No último ano, segundo Tolia, o site fez algumas mudanças para evitar esse tipo de comportamento nocivo, como introduzir um tipo de alerta para posts racistas, que ressalta ilegalidades de tal comportamento para o dono do post, e também uma janela pop-up que alerta para os cuidados que devem ser tomados antes que o usuário faça qualquer post na seção de Crime e Segurança do Nextdoor. Um dos alertas é que descrições que incluem tipo de cabelo, roupas, sapatos e até tatuagens são úteis nesses casos, mas que “identificar alguém apenas pela raça, não”.
Além disso, os posts dessa seção não estão mais abertos para comentários soltos. Quem realmente quiser alertar a comunidade sobre uma atividade suspeita precisará preencher um formulário, com informações próprias de um boletim de ocorrência. Segundo o Nextdoor, essa nova abordagem para esse tipo de denúncia reduziu em 75% o número de posts racistas nas comunidades em que já foi testada. Ao todo, o site tem usuários de 110 mil comunidades norte-americanas.
O Nextdoor está longe de ser o único aplicativo ou rede social lutando contra a discriminação racial. Em um caso extremo, no ano passado, o jornal The Washington Post publicou uma reportagem sobre como um serviço de mensagens desenvolvido pelo Georgetown Business Improvement District e a polícia de D.C. acabou resultado num esquema inescrupuloso de vigilância de compradores negros “suspeitos” em um dos bairros mais nobres da cidade.

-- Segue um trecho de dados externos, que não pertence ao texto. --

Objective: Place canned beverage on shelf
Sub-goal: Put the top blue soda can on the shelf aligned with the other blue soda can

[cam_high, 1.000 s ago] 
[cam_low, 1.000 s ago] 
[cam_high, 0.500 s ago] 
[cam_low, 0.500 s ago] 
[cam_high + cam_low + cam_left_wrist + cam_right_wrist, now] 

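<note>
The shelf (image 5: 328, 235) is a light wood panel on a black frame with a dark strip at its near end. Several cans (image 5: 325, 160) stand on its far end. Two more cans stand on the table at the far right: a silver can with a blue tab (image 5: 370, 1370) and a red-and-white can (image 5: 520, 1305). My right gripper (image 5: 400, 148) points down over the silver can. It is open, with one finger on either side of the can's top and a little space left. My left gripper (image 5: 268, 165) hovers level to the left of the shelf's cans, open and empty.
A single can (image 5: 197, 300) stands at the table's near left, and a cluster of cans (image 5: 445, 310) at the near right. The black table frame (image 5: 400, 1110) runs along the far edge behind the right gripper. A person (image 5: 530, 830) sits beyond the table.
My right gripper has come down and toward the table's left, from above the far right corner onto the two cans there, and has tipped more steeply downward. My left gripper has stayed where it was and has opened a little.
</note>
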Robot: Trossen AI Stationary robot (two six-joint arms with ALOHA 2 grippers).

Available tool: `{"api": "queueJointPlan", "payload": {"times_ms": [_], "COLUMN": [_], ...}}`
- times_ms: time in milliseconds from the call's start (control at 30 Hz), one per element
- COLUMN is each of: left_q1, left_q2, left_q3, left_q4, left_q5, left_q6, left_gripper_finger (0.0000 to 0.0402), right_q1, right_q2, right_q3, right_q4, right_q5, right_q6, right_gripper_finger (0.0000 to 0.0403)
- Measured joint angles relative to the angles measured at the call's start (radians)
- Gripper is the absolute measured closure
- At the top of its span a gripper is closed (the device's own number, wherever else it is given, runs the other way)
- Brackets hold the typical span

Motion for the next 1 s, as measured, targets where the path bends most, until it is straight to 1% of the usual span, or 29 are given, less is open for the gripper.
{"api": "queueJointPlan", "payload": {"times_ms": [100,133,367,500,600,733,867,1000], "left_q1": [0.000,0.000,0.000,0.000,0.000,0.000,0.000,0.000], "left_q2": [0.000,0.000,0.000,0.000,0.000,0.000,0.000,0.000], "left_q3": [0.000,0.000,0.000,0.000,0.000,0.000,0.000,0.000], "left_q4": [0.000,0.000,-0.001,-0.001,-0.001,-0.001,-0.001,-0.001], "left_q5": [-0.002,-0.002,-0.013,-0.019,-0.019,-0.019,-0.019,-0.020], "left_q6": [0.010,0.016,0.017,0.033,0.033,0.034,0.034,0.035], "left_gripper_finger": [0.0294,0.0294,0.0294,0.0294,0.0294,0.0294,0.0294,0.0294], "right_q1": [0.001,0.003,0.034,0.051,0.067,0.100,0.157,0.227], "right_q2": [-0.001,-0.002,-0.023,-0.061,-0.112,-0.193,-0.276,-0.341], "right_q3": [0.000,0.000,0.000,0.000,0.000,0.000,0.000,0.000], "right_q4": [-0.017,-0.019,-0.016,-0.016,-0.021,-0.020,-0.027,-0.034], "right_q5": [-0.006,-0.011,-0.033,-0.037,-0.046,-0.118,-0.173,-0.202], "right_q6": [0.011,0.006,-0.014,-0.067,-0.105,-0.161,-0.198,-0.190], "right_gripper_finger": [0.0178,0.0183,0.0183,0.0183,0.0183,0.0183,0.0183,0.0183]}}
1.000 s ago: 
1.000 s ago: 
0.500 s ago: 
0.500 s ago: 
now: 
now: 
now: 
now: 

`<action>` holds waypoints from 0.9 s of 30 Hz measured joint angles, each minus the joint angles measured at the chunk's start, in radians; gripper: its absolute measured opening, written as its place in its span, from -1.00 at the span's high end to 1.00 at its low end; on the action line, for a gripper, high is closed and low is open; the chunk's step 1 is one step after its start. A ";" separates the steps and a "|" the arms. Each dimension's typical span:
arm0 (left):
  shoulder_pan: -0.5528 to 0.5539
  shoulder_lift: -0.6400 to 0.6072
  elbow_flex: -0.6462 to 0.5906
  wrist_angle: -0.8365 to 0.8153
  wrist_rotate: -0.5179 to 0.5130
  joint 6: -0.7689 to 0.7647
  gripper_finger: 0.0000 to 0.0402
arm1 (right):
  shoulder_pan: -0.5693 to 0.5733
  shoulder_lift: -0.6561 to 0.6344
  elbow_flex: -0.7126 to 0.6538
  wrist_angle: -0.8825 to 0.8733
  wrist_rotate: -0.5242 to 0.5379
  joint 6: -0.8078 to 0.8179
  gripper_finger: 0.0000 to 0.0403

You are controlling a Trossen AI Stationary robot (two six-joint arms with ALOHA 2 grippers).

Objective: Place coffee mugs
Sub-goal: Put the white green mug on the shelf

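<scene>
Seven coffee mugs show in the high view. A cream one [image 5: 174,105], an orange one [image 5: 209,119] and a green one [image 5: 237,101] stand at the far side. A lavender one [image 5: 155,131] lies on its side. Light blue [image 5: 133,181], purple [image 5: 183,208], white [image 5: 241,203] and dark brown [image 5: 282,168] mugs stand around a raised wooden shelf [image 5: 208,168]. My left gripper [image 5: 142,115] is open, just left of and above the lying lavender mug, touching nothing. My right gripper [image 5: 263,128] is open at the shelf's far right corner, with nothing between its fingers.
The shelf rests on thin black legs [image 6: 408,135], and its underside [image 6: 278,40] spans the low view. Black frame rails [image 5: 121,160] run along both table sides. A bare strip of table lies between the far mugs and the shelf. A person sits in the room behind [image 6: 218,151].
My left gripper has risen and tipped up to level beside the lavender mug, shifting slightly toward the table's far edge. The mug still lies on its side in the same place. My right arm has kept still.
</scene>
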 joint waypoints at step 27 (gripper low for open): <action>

Mesmo com as medidas concretas tomadas pelo Nextdoor, ainda há trabalho a se fazer – nem todos os envolvidos ficaram satisfeitos com o que foi feito. “Nós estamos fazendo o papel de consultores para eles, e eles estão encarando isso como um conselho pro-bono, voluntário, grátis, vindo da comunidade. E nós estamos felizes em dá-lo, porque faz nossa vida melhorar. Mas, com o passar do tempo, isso começou a parecer um pouco uma exploração”, desabafou Audrey Williams, membro fundadora da Neighbors for Racial Justice, ao site Buzzfeed, dando a entender que se esse é um problema do site não é a comunidade que deve resolvê-lo, mas o próprio site. Ainda assim, frisou Williams, a colaboração “é uma vitória para nós, e uma vitória para eles.”